Abu Dhabi-based G42 has released a major upgrade to its open-source Hindi-English large language model, NANDA. With 87 billion parameters, the new version sets a new benchmark for Hindi-centric AI models. Moreover, it becomes the largest Hindi-focused model available with open weights. As a result, the release marks a significant advance in regional language AI capabilities.
Built on Llama-3.1 70B, the upgraded model was trained on a curated dataset containing more than 65 billion Hindi tokens. In addition, a custom Hindi-centric tokenizer improves efficiency and reduces both training and inference time. Consequently, the model delivers stronger performance while operating at greater scale. The model was developed by Mohamed bin Zayed University of Artificial Intelligence in collaboration with Inception and Cerebras.

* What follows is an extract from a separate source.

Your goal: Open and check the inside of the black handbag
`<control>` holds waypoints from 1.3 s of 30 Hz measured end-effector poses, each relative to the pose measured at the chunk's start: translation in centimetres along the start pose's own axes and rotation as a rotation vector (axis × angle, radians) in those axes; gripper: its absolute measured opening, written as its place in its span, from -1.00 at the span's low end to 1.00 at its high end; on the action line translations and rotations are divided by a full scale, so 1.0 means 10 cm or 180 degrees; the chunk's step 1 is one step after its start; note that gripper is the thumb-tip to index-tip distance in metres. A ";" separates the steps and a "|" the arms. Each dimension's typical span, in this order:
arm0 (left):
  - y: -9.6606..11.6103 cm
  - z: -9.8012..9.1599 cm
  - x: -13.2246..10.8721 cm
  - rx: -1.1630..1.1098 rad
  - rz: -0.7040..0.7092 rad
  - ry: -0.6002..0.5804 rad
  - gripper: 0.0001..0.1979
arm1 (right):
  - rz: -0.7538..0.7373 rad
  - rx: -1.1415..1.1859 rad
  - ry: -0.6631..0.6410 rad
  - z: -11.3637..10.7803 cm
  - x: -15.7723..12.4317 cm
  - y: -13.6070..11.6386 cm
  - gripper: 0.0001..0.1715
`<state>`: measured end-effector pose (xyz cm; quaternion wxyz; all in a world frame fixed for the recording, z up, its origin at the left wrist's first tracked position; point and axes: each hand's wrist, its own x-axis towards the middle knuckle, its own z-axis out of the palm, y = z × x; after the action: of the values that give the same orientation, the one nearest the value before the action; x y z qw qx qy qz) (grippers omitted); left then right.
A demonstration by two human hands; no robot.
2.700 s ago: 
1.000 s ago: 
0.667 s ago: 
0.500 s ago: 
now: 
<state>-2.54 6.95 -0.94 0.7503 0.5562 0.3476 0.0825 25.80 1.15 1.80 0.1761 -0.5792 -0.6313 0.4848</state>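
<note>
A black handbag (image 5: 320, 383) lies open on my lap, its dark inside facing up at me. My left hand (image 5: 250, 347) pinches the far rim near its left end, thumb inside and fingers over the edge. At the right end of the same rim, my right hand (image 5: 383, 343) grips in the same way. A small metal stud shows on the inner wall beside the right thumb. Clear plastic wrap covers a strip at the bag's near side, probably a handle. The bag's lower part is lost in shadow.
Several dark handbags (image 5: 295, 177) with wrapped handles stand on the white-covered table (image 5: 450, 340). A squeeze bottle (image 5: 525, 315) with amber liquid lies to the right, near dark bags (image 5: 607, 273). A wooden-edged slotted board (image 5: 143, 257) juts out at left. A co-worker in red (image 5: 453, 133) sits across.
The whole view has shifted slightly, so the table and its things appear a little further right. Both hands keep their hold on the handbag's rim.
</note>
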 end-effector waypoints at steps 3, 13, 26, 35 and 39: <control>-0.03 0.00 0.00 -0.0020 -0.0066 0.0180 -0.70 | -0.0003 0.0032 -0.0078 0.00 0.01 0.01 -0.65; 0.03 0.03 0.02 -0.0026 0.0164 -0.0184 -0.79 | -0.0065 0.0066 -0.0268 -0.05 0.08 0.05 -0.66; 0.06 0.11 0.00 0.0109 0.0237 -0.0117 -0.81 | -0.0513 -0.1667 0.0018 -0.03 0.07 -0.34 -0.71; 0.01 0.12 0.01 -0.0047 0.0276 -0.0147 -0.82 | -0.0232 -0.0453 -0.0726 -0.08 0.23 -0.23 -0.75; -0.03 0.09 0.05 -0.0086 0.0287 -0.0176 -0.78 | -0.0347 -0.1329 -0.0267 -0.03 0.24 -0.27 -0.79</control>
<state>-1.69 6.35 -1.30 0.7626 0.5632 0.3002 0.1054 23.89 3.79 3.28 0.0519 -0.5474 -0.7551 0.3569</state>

Designed for real-world Hindi use
The model is engineered for practical, real-world applications. Therefore, it supports formal Hindi in Devanagari script, casual conversational Hindi, and Hinglish. In addition, it performs strongly across translation, summarisation, instruction-following, and transliteration tasks. Safety and cultural alignment also remain central to its design. As a result, it produces context-aware and responsible outputs.
India represents a critical market for such innovation, with more than 600 million Hindi speakers and a rapidly expanding digital economy. Moreover, over 80 percent of new internet users prefer local languages. Consequently, Hindi-centric models like NANDA can help bridge digital and linguistic divides at scale.
Training infrastructure and open access
The model was trained on Condor Galaxy, one of the world’s most powerful AI supercomputers for training and inference. Furthermore, the upgraded Hindi LLM is now available as an open-weight model on MBZUAI’s Hugging Face page. As a result, developers, creators, and enterprises can explore its capabilities and build new applications on top of it.